Problem details:
Where the listing shows an image, skip it and output all other material unchanged.
Segment Start: Supplied material
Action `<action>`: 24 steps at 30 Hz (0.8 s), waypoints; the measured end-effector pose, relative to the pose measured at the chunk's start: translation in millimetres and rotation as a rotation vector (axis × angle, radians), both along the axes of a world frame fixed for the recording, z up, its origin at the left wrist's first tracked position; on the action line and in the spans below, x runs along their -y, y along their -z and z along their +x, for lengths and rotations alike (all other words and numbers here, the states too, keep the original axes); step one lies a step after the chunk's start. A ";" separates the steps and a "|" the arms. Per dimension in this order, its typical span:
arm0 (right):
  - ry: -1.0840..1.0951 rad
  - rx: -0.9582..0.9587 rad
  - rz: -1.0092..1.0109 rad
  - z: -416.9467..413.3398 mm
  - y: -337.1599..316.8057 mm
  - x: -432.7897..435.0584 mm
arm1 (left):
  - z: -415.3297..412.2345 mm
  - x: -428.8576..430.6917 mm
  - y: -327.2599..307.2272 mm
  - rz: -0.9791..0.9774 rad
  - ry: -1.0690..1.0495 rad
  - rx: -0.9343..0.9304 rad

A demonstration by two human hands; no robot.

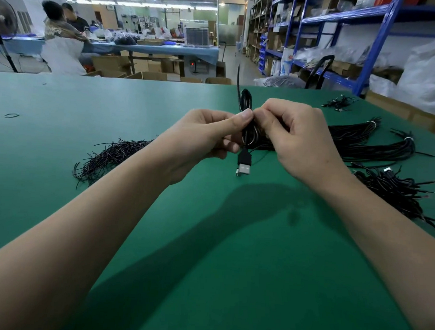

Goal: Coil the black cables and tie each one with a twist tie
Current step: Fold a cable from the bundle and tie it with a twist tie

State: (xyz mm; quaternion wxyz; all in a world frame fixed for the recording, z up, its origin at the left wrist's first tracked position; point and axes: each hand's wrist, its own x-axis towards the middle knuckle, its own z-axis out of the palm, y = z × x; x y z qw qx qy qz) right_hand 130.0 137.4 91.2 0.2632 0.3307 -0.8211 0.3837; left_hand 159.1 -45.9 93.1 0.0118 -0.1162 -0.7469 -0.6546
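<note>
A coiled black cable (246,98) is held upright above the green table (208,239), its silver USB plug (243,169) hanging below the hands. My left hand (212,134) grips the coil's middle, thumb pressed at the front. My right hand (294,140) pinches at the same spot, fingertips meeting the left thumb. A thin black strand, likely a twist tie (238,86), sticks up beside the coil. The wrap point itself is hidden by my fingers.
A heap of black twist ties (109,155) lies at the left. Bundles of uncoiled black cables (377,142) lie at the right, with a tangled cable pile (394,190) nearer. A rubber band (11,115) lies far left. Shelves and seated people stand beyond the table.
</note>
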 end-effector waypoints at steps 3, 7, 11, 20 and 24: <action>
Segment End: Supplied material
Answer box:
Action `<action>`: 24 steps at 30 Hz (0.8 s), waypoints; the measured end-effector pose, relative to the pose measured at the chunk's start: translation in millimetres and rotation as a rotation vector (axis × angle, radians), both along the axes of a world frame fixed for the recording, z up, its origin at the left wrist's first tracked position; on the action line and in the spans below, x runs along their -y, y along their -z and z along their +x, for lengths and rotations alike (all other words and numbers here, the states too, keep the original axes); step one lies a step after the chunk's start. A ";" separates the steps and a "|" the arms. Per dimension in this order, its typical span:
arm0 (right):
  - ry: -1.0840..1.0951 rad
  - rx: -0.9582..0.9587 rad
  - rz: -1.0092..1.0109 rad
  - z: -416.9467..413.3398 mm
  - y: -337.1599..316.8057 mm
  - x: -432.7897..435.0584 mm
arm1 (left):
  - z: -415.3297..412.2345 mm
  - x: -428.8576..430.6917 mm
  - y: -327.2599..307.2272 mm
  - rz: -0.9791..0.9774 rad
  - ry: -1.0690..1.0495 rad
  - rx: -0.9343..0.9304 rad

A demonstration by two human hands; no robot.


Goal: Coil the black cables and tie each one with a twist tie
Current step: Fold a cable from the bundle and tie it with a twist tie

State: (xyz mm; quaternion wxyz; all in a world frame fixed for the recording, z up, its origin at the left wrist's first tracked position; point and axes: each hand's wrist, its own x-axis towards the middle knuckle, its own z-axis out of the palm, y = z × x; x y z qw qx qy qz) right_hand 130.0 137.4 91.2 0.2632 0.3307 -0.8211 0.3837; left_hand 159.1 -45.9 93.1 0.0118 -0.1162 -0.7469 -0.6546
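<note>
A coiled black cable (246,98) is held upright above the green table (208,239), its silver USB plug (243,169) hanging below the hands. My left hand (212,134) grips the coil's middle, thumb pressed at the front. My right hand (294,140) pinches at the same spot, fingertips meeting the left thumb. A thin black strand, likely a twist tie (238,86), sticks up beside the coil. The wrap point itself is hidden by my fingers.
A heap of black twist ties (109,155) lies at the left. Bundles of uncoiled black cables (377,142) lie at the right, with a tangled cable pile (394,190) nearer. A rubber band (11,115) lies far left. Shelves and seated people stand beyond the table.
</note>
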 end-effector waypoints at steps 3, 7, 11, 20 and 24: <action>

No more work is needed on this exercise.